- _Work request_: The word to look for is "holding". Report every line of the entries below that has it.

- _Task data_:
= = =

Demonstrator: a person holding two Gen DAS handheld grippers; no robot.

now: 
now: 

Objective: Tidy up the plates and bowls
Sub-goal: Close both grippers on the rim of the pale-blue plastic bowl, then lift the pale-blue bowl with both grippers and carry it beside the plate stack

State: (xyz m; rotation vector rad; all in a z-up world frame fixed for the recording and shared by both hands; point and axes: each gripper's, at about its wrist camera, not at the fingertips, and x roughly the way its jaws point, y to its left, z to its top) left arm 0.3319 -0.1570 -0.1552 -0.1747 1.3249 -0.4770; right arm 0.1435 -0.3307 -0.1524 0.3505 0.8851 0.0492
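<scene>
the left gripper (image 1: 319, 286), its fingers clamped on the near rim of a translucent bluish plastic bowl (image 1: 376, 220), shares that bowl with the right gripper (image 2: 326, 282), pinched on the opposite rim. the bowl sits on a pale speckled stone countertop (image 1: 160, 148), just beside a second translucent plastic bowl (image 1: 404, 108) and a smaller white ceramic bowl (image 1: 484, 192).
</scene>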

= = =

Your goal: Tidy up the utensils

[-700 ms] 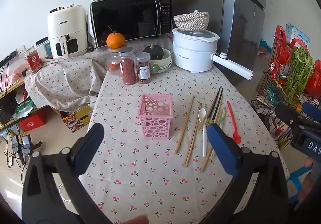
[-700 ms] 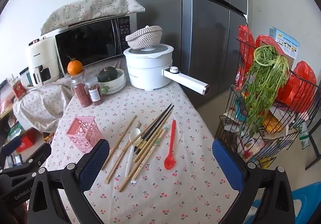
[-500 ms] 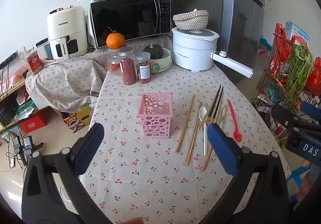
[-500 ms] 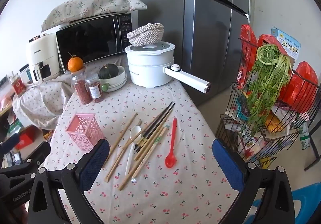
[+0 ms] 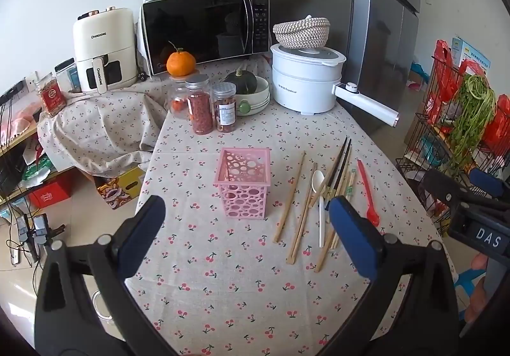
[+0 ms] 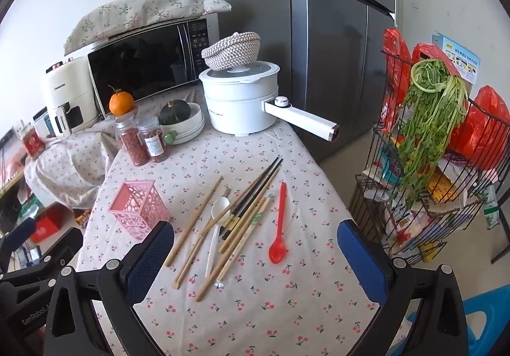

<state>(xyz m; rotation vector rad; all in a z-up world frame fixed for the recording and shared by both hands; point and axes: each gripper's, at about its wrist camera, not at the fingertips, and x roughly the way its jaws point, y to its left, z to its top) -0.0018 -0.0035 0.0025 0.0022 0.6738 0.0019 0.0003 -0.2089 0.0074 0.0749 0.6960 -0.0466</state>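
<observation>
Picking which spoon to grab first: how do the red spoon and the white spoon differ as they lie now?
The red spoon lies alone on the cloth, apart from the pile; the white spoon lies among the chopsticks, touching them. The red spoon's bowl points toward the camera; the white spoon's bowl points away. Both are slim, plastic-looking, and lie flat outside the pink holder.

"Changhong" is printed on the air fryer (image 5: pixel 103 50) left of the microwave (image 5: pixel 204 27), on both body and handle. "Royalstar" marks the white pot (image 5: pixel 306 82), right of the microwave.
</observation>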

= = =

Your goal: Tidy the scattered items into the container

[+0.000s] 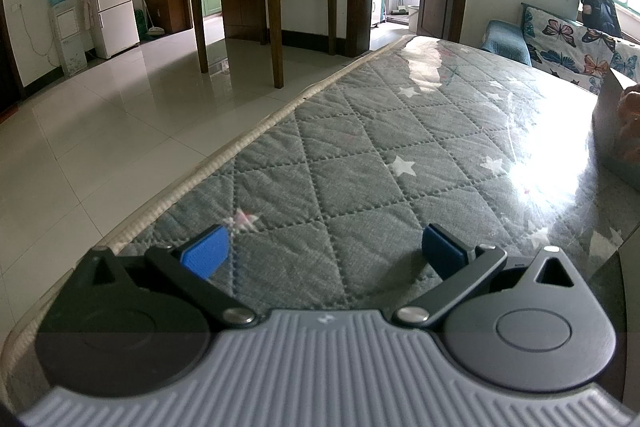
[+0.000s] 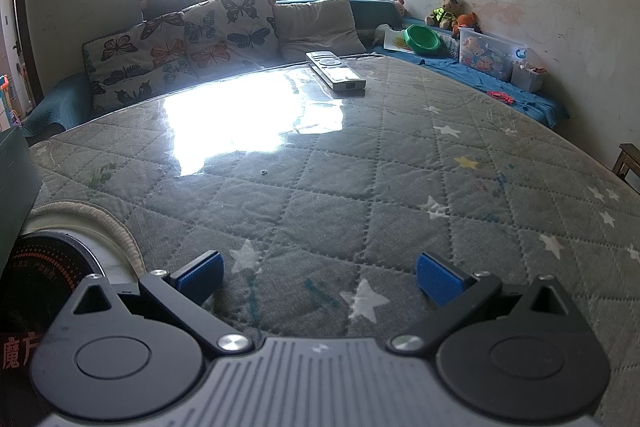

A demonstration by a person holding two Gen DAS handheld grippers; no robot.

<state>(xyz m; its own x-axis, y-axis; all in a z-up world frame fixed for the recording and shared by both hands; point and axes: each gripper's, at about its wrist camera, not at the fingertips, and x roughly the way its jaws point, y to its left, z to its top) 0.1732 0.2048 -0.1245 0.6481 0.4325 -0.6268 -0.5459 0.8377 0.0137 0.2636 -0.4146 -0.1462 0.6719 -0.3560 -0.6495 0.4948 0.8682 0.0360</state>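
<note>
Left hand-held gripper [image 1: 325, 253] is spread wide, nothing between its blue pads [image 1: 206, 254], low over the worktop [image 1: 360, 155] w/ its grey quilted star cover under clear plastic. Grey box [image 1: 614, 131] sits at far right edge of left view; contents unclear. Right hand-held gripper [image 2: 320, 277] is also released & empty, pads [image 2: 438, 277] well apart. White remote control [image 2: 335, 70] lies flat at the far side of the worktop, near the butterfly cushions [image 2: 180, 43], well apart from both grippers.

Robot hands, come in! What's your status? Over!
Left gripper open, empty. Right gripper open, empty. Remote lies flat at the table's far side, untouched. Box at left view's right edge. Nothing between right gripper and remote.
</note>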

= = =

- _Solved problem_:
Demonstrator: a person holding two Gen DAS handheld grippers; no robot.
A demonstration by a person holding two Gen DAS handheld grippers; no robot.

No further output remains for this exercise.